Aim of the exercise:
Find the lines in the records that carry the word "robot". Copy each one.

Supplied information:
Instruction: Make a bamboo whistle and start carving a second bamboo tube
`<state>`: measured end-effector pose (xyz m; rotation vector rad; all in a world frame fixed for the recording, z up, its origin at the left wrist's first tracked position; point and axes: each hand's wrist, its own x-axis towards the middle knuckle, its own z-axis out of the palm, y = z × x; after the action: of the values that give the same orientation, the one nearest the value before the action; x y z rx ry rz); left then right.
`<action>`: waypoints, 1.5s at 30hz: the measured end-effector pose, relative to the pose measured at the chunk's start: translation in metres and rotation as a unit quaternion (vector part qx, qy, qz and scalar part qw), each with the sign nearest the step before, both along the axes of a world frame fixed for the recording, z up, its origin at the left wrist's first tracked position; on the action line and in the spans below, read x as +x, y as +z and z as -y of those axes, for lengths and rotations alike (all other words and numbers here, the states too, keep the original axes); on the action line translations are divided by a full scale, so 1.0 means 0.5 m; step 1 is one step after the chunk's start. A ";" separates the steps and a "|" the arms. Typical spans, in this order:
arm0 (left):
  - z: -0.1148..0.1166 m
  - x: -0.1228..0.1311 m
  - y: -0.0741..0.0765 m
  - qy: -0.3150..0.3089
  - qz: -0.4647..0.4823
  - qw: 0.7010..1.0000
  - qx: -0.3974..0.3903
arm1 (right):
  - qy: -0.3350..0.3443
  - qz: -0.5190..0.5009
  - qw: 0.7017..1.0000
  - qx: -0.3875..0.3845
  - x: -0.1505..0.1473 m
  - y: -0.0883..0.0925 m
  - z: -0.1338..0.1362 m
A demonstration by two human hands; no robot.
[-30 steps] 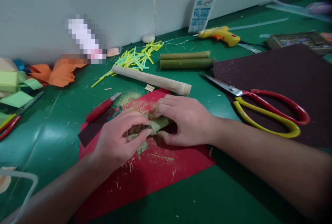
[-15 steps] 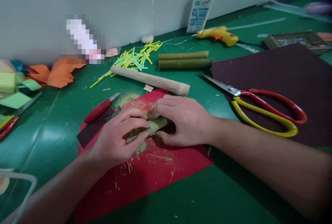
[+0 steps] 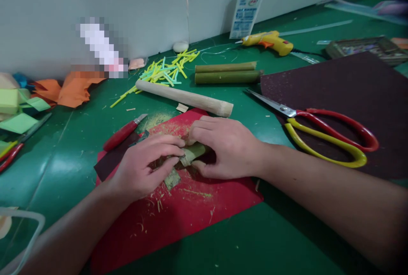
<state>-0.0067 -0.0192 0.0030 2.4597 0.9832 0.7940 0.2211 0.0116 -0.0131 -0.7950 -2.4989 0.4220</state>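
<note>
A short green bamboo piece (image 3: 194, 152) lies on a red sheet (image 3: 191, 211) strewn with shavings. My right hand (image 3: 223, 145) is closed over the bamboo piece and presses it down. My left hand (image 3: 145, 166) is curled at the piece's left end, its fingers pinched on something small that I cannot make out. A flat green sliver (image 3: 172, 179) lies just under my left fingers.
A red-handled knife (image 3: 123, 133) lies left of the sheet. Beyond are a pale wooden stick (image 3: 185, 96), two green bamboo lengths (image 3: 228, 73), coloured strips (image 3: 165, 71), a yellow glue gun (image 3: 270, 41), scissors (image 3: 321, 132) on a dark sheet (image 3: 350, 96), and paper scraps (image 3: 63, 90) at left.
My left fingers have shifted slightly along the end of the bamboo piece and uncovered the green sliver beneath. The right hand has stayed put.
</note>
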 end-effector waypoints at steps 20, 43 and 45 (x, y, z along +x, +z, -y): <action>0.005 0.006 0.007 0.045 0.023 0.999 0.003 | -0.014 0.021 1.000 -0.009 0.000 0.001 0.003; 0.000 0.003 0.007 0.015 -0.041 0.996 0.082 | -0.009 0.028 1.000 0.011 0.000 0.003 0.000; 0.002 0.003 0.006 0.020 -0.030 0.996 0.081 | -0.007 0.028 1.000 0.009 0.000 0.003 0.000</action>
<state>-0.0050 -0.0202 0.0062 2.6213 1.0304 0.8484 0.2212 0.0114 -0.0116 -0.8272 -2.5447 0.3779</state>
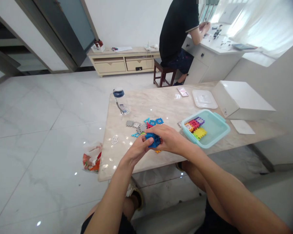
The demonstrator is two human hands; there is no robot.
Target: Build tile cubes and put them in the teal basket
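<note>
Between my two hands, above the near part of the table, is a blue building block [154, 140] with a window-like grid. My left hand [139, 148] grips its left side, thumb pressed on the front. From above and the right, my right hand [169, 137] has its fingers closed around the same block. Just beyond lie loose interlocking tiles: grey pieces [140, 127], blue pieces [156, 121] and some red. A yellow piece [158, 151] shows partly under my hands. The block's far side is hidden by my fingers.
On the table [146, 104] stand a clear bottle [122, 102], a teal bin [216, 130] holding colourful tiles, a white lid [204, 98], a phone [183, 91] and a white box [246, 99]. White pieces [114, 139] lie left. Another person [178, 32] sits at a far desk.
</note>
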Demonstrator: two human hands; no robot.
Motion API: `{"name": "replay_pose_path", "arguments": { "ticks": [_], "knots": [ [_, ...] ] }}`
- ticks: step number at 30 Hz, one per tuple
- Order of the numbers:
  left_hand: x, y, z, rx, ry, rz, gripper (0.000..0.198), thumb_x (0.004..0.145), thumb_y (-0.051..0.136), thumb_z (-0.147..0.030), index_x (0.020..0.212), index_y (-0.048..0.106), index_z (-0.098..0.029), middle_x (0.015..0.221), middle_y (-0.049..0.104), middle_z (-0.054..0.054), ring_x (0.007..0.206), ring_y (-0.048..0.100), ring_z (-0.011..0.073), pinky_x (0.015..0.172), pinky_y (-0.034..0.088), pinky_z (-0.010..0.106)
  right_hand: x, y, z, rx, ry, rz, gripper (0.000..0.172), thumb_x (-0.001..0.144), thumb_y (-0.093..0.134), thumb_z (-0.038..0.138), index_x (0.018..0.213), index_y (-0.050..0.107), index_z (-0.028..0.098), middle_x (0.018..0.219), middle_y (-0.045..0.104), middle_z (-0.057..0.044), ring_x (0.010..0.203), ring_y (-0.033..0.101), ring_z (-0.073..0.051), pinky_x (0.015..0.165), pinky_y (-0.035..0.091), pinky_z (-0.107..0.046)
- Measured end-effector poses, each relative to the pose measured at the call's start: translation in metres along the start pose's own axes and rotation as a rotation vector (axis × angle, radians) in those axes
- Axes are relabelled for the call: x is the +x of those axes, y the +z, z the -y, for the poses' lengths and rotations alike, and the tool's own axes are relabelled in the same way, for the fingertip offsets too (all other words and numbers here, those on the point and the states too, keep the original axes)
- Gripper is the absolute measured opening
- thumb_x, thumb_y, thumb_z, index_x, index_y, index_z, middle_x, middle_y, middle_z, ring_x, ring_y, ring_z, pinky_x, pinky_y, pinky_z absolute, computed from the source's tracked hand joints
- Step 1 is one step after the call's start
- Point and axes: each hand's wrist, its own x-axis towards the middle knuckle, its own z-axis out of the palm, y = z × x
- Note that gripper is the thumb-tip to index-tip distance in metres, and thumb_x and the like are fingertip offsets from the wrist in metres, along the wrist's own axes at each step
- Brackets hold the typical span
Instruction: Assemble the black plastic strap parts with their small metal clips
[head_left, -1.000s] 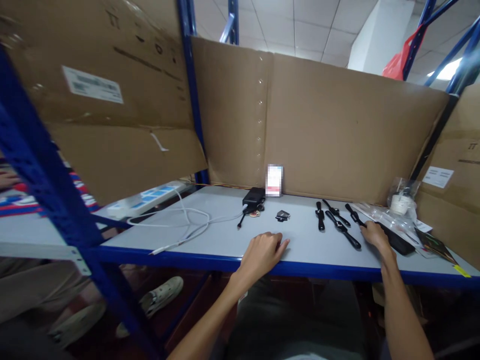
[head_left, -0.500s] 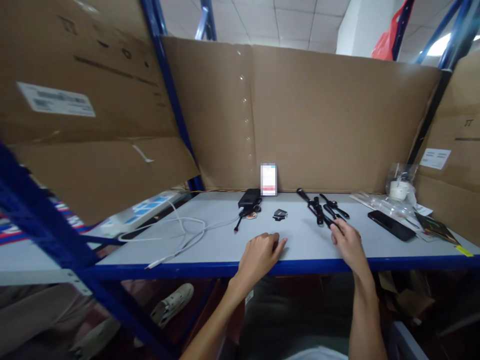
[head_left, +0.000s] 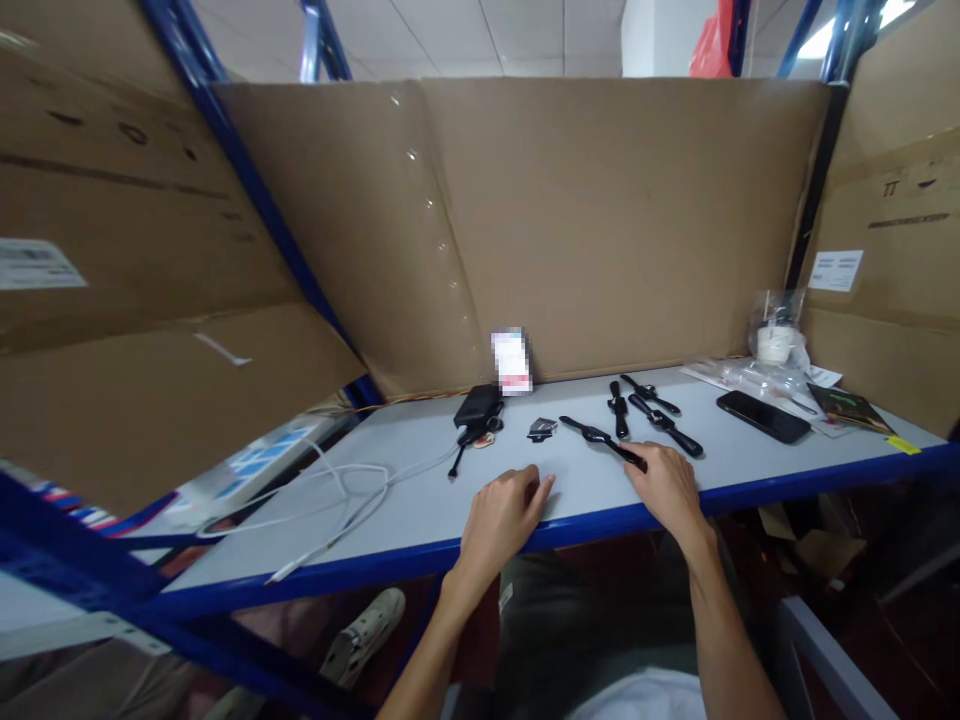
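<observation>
My right hand (head_left: 664,485) grips the near handle of a black spokeshave (head_left: 600,437), a two-handled tool that points away to the left over the tabletop. Just beyond it are three more black spokeshaves: one stands nearly lengthwise (head_left: 617,410), one slants close to my fingers (head_left: 666,426), and one is farther back (head_left: 650,394). My left hand (head_left: 501,515) rests at the front edge with its fingers curled in and the thumb sticking out; no object shows in it. Ahead of it lie small dark flat metal pieces (head_left: 541,429).
A black box-shaped device (head_left: 478,405) with a white cable (head_left: 386,480) lies left, before a lit upright screen (head_left: 512,362). A black phone (head_left: 763,416) and plastic bags (head_left: 765,378) lie right. Cardboard (head_left: 600,220) walls the back; a power strip (head_left: 259,460) sits left.
My right hand has drawn one spokeshave out of the cluster toward the left, and the others now lie apart. The left hand stays by the edge. The camera view has turned and tilted.
</observation>
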Motion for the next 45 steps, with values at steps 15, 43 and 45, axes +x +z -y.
{"name": "replay_pose_path", "arguments": {
  "ticks": [15,43,45],
  "knots": [
    [0.115,0.044,0.045,0.009,0.289,0.302,0.063,0.101,0.038,-0.053,0.147,0.043,-0.011,0.158,0.04,0.023,0.151,0.032,0.0327,0.12,0.031,0.048,0.003,-0.002,0.007,-0.118,0.084,0.105,0.022,0.095,0.06,0.035,0.112,0.07,0.025,0.096,0.077,-0.008,0.095,0.071,-0.025,0.074,0.04,-0.03],
    [0.017,0.02,-0.003,-0.023,0.407,0.313,0.073,0.102,0.03,-0.063,0.163,0.005,-0.031,0.17,0.007,0.009,0.157,0.001,0.0301,0.125,0.01,0.061,0.001,-0.002,0.016,-0.119,0.077,0.13,0.034,0.098,0.055,0.053,0.108,0.067,0.023,0.096,0.076,-0.01,0.096,0.071,-0.026,0.075,0.041,-0.031],
    [0.021,0.02,-0.007,-0.079,0.386,0.288,0.069,0.105,0.028,-0.058,0.163,0.003,-0.031,0.17,0.008,0.009,0.157,0.002,0.0283,0.125,0.011,0.06,0.002,-0.001,0.016,-0.099,0.073,0.123,0.027,0.098,0.057,0.048,0.106,0.068,0.024,0.098,0.076,-0.009,0.097,0.071,-0.025,0.075,0.041,-0.03]
  ]
}}
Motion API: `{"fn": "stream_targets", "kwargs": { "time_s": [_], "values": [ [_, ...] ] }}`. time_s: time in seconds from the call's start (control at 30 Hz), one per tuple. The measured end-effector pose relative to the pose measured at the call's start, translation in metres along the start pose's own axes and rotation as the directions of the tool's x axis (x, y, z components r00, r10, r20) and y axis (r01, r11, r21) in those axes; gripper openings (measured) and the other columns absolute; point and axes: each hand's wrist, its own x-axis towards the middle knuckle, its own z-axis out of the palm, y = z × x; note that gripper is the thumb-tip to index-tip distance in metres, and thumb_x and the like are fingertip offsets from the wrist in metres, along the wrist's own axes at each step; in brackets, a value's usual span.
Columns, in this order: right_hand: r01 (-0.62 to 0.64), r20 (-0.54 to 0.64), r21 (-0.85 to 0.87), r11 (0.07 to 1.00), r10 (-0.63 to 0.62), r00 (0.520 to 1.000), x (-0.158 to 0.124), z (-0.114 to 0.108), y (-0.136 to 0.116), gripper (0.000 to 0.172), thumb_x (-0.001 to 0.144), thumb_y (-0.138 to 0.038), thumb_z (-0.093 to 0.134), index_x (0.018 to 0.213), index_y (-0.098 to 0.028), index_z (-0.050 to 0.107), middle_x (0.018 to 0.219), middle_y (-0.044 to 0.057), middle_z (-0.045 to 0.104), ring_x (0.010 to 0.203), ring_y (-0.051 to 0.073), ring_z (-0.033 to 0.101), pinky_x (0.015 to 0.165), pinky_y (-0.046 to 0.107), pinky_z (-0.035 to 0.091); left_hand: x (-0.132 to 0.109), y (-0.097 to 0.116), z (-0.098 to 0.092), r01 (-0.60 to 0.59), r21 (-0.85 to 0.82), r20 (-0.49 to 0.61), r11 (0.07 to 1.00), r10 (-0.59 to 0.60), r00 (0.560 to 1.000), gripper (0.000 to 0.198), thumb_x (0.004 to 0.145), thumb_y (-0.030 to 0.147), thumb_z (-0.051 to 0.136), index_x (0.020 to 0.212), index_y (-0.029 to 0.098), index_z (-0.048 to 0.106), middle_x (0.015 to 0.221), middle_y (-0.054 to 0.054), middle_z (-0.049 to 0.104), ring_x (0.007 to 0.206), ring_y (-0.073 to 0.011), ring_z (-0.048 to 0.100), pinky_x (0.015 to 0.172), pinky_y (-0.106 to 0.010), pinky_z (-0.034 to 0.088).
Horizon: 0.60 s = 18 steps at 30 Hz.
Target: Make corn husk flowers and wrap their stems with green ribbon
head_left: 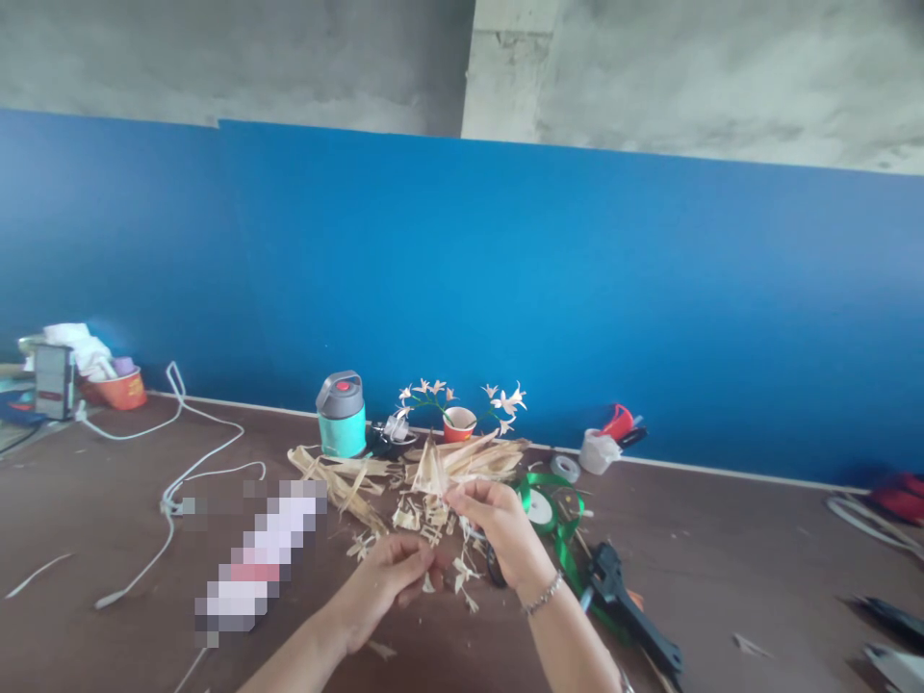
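Near the middle of the head view, over a brown surface, both hands are at work among dried husks and paler scraps. The right hand, with a bracelet at its wrist, pinches a thin, pale husk piece between thumb and fingers; the piece stands tilted upward in front of the husks. The left hand is lower and nearer the wearer, its thumb and fingertips brought together. A small pale sliver shows just under them, but I cannot tell whether it is gripped.

Behind the husks, a red and white cup holds green stems with pale flowers leaning out to both sides. A turquoise flask with a grey lid stands to its left. Right of the right hand lie a green ribbon with its spool, a tape roll and a black tool shaped like a glue gun. Left of the left hand are a pixelated object and a white cable.
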Motion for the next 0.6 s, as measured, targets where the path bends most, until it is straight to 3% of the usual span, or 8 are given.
{"fn": "stream_targets", "kwargs": {
  "time_s": [0.2, 0.33, 0.47, 0.6],
  "values": [
    [0.017, 0.004, -0.030, 0.999, -0.017, 1.000, 0.001, 0.002, 0.005, 0.029, 0.061, -0.040, 0.073, 0.058, -0.013, 0.062, 0.052, -0.004, 0.049, 0.051, 0.007, 0.034, 0.050, 0.021, 0.025, 0.006, -0.007, -0.003, 0.047, 0.072, -0.102, 0.996, -0.039, 0.994, 0.036, 0.058, 0.046, 0.075, 0.060, 0.011, 0.072, 0.053, -0.003, 0.063, 0.038, -0.0024, 0.022, 0.044, -0.024, 0.011],
    [0.021, 0.001, -0.036, 0.999, -0.021, 1.000, 0.002, 0.003, 0.006, 0.029, 0.061, -0.038, 0.073, 0.057, -0.013, 0.060, 0.052, -0.004, 0.049, 0.051, 0.007, 0.034, 0.051, 0.022, 0.026, 0.008, -0.010, -0.003, 0.081, 0.049, -0.172, 0.995, -0.071, 0.982, 0.029, 0.053, 0.039, 0.079, 0.057, 0.012, 0.069, 0.054, -0.003, 0.066, 0.036, -0.0025, 0.023, 0.042, -0.024, 0.011],
    [0.027, -0.002, -0.030, 0.999, -0.027, 1.000, 0.001, 0.004, 0.006, 0.029, 0.061, -0.038, 0.072, 0.057, -0.013, 0.058, 0.053, -0.003, 0.049, 0.052, 0.008, 0.035, 0.050, 0.022, 0.027, 0.008, -0.010, -0.002, 0.085, 0.050, -0.208, 0.995, -0.073, 0.975, 0.033, 0.047, 0.038, 0.082, 0.051, 0.013, 0.060, 0.048, 0.000, 0.060, 0.038, -0.0038, 0.028, 0.042, -0.022, 0.011],
    [0.021, -0.012, -0.035, 0.999, -0.022, 1.000, 0.000, 0.005, 0.006, 0.028, 0.060, -0.037, 0.071, 0.056, -0.014, 0.056, 0.053, -0.003, 0.048, 0.051, 0.008, 0.034, 0.049, 0.022, 0.026, 0.006, -0.005, 0.001, 0.094, 0.035, -0.172, 0.995, -0.087, 0.981, 0.037, 0.044, 0.037, 0.082, 0.050, 0.014, 0.053, 0.067, -0.003, 0.066, 0.047, -0.0062, 0.040, 0.043, -0.021, 0.015]
  ]
}}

Solution for this exercise:
A demonstration by two human hands; no robot.
The demonstrator is two human hands; there is no robot.
Demonstrator: two human hands; no robot.

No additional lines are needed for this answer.